Beginning with the line that contains "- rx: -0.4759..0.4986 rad", extract each line through the end of the listing below, with no additions or omissions.

◇ ◇ ◇ ◇ ◇ ◇ ◇

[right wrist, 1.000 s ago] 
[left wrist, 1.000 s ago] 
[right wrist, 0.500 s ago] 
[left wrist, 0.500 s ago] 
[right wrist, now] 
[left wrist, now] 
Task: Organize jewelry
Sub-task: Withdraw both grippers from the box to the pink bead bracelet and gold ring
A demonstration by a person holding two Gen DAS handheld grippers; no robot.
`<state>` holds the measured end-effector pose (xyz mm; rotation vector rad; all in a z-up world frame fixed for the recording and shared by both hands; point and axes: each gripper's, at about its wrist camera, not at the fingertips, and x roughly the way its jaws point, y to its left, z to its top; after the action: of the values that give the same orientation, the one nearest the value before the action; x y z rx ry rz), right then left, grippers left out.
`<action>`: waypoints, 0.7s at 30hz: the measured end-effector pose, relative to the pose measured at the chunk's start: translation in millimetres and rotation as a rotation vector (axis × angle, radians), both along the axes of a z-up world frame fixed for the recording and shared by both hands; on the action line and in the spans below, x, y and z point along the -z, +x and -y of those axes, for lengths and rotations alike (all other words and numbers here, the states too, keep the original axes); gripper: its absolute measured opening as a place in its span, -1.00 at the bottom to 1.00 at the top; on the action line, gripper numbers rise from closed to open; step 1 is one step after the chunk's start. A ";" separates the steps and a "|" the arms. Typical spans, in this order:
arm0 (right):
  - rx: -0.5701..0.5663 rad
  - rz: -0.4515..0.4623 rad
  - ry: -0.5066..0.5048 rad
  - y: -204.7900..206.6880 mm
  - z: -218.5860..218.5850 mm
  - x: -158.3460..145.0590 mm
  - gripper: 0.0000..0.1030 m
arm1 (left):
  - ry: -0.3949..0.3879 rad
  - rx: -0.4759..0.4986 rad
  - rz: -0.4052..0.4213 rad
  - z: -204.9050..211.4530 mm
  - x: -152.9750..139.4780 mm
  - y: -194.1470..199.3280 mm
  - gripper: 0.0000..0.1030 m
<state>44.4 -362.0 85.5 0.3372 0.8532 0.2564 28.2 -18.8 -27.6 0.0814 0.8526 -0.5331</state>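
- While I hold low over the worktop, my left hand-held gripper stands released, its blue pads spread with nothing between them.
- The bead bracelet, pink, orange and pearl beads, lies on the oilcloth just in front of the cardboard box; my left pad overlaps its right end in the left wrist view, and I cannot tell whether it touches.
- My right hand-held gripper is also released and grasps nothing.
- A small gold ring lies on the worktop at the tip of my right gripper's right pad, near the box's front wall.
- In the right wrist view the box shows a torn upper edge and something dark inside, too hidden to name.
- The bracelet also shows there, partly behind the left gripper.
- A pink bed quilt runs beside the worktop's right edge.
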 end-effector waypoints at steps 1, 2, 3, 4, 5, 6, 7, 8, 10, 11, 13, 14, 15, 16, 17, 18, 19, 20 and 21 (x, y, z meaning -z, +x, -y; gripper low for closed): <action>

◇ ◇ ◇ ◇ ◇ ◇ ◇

SOLUTION FOR THIS EXERCISE:
  - rx: -0.4759..0.4986 rad
  - rz: -0.4052..0.4213 rad
  - z: -204.9050..211.4530 mm
  - x: -152.9750..139.4780 mm
  - y: -194.1470..199.3280 mm
  - gripper: 0.0000..0.1030 m
<state>44.4 -362.0 85.5 0.3372 0.8532 0.2564 28.2 -18.8 -27.6 0.0814 0.8526 -0.5331</state>
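- While I hold low over the worktop, my left hand-held gripper stands released, its blue pads spread with nothing between them.
- The bead bracelet, pink, orange and pearl beads, lies on the oilcloth just in front of the cardboard box; my left pad overlaps its right end in the left wrist view, and I cannot tell whether it touches.
- My right hand-held gripper is also released and grasps nothing.
- A small gold ring lies on the worktop at the tip of my right gripper's right pad, near the box's front wall.
- In the right wrist view the box shows a torn upper edge and something dark inside, too hidden to name.
- The bracelet also shows there, partly behind the left gripper.
- A pink bed quilt runs beside the worktop's right edge.
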 end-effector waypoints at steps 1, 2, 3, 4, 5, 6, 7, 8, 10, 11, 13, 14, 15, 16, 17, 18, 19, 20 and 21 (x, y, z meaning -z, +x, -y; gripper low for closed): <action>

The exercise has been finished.